■ **What the exercise asks**: Copy, exactly as written, the lines that begin at the one containing "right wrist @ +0" and end at the one containing "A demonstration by". Skip any pictures in the data below.
━━━ Recorded data
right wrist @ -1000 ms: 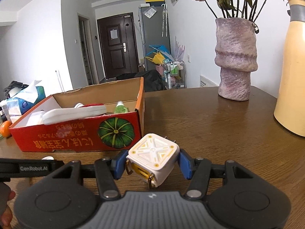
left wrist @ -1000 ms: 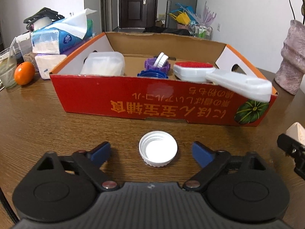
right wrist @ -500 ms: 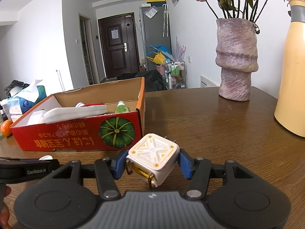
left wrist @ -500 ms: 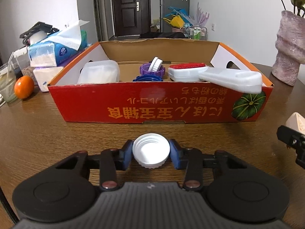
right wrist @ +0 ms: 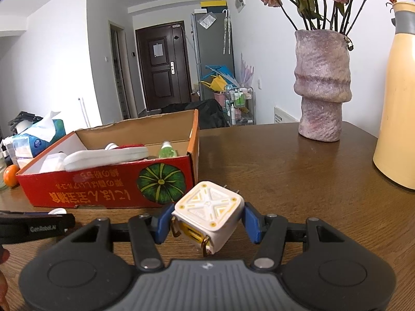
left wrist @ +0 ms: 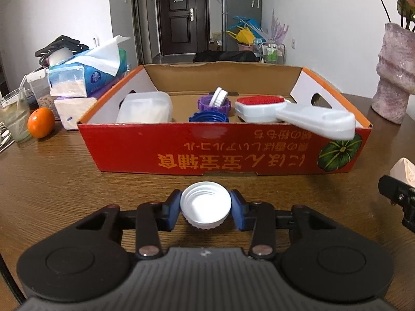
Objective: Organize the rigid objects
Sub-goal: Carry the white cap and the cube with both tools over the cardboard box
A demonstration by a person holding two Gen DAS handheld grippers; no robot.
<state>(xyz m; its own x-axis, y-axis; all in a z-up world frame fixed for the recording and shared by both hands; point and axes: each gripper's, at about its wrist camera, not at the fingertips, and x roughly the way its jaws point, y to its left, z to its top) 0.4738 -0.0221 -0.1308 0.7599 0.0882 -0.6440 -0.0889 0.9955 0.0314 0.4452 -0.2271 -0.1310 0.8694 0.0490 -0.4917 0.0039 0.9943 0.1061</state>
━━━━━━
■ **Answer box**:
right wrist @ +0 ms: 
left wrist @ +0 ms: 
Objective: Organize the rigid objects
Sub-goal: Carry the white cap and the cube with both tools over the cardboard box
A demonstration by a person holding two Gen DAS handheld grippers; no robot.

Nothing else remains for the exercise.